Saat itu, Dino kecil tengah asyik memakan permen kapas. Shiren kecil yang melihatnya tergoda untuk ikut memakan permen kapas tersebut. Namun sayang, belum sempat Shiren menikmati permen kapas tersebut, Dino buru-buru menyembunyikan permen kapasnya dibalik punggung. Akibatnya, Shiren kecil menangis.
“Nggak boleh. Kamu nggak boleh makan permen kapas ini, Shiren. Nanti gigi kamu sakit loh…” ujar Dino kecil yang semakin membuat Shiren menangis.
“Dino jahat! Dino pelit! Mama…” Shiren kecil berteriak memanggil Mamanya.
Orang tua mereka yang sedang asyik mengobrol terkejut mendapati Shiren yang tengah menangis. Mereka segera mendekati Shiren dan Dino.
“Loh, Shiren kenapa sayang?” Mamanya langsung berlutut mengelus kepala anak gadisnya.
“Dino jahat, Mah. Masa Shiren minta permen kapasnya nggak boleh…” Shiren yang masih terisak mengadu.
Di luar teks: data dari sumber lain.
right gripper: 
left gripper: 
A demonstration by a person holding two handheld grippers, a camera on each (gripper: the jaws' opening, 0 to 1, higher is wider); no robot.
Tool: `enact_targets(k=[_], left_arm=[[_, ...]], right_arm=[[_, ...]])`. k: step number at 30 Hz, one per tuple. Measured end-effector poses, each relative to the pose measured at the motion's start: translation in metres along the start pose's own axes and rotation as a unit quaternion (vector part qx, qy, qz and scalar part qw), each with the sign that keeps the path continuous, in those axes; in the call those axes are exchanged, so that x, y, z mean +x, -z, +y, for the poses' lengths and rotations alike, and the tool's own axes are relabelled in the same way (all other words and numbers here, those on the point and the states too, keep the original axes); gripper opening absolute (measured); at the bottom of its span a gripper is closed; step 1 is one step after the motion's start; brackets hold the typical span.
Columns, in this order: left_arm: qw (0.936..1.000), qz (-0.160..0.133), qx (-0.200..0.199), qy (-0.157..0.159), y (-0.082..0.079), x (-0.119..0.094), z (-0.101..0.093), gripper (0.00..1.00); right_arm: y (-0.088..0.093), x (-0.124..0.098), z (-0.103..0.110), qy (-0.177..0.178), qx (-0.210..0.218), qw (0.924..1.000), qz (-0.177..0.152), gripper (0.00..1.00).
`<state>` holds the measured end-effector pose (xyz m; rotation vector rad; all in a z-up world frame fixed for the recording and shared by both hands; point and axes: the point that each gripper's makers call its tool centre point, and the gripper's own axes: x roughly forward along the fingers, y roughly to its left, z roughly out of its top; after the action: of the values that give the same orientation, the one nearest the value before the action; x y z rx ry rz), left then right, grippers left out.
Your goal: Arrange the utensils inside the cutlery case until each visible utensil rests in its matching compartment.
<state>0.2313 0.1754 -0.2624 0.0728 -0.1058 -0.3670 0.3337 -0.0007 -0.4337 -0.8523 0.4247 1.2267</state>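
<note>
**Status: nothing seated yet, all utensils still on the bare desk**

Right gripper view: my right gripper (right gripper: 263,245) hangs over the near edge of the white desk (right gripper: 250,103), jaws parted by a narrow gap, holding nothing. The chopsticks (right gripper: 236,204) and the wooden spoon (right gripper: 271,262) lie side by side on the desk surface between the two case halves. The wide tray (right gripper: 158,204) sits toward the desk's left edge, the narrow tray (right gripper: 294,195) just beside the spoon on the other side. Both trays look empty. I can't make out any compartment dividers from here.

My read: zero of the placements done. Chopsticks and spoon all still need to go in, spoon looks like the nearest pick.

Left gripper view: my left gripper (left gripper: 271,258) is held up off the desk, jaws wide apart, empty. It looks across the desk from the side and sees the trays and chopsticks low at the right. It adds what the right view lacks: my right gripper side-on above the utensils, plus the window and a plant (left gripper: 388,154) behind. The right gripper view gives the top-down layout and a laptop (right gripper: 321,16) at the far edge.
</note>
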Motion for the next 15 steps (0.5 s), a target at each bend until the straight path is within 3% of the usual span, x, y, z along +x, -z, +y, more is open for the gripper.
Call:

“Dino, kamu nggak boleh gitu sayang. Coba, kasih permennya ke Shiren.” Bujuk Papa Dino.
Dino hanya menunduk dengan mukanya yang ditekuk, “Nih…” dengan terpaksa Dino memberikan permen kapas tersebut. Shiren langsung sumringah hendak mengambil permen tersebut sebelum akhirnya, Dino kembali menariknya lebih rendah.
“Tapi ada syaratnya…” ujar Dino.
Kedua orang tua mereka saling pandang.
“Kalau udah besar nanti, Shiren harus mau ya jadi istri Dino. Kaya Mama Papa kita. Nanti, kita naik semua wahana disini berdua. Janji?”
Ucapan Dino membuat kedua orang tua mereka tertawa. Sementara Shiren yang saat itu masih kelas 6 SD, hanya bersemu merah sebelum akhirnya ia mengambil permen kapas itu dari tangan Dino.
Tanpa sadar Shiren tersenyum. Kejadian itu masih terasa nyata dalam ingatannya.
“Wuy, kok ngelamun? Yuk, pergi! Katanya mau balik?” Dino menegur Shiren setelah ia telah melepas kostum kelincinya.
Dino hampir melangkah pergi. Namun buru-buru Shiren menangkap tangan Dino. Dino menoleh heran.
“Tunggu dulu! Kita kan belum nyoba semua wahana. Aku mau naik bianglala. Katanya semua pemandangan bisa terlihat dari sana. Yukk!!” Tanpa ba-bi-bu lagi, Shiren langsung menarik Dino menuju wahana yang dimaksud. Senyum mengembang. Pelangi seolah bersinar terang menggantikan mendung yang selama ini bergelayut manja pada dinding hati Shiren. Sepotong kenangan itu, tak akan pernah lagi ia lupakan.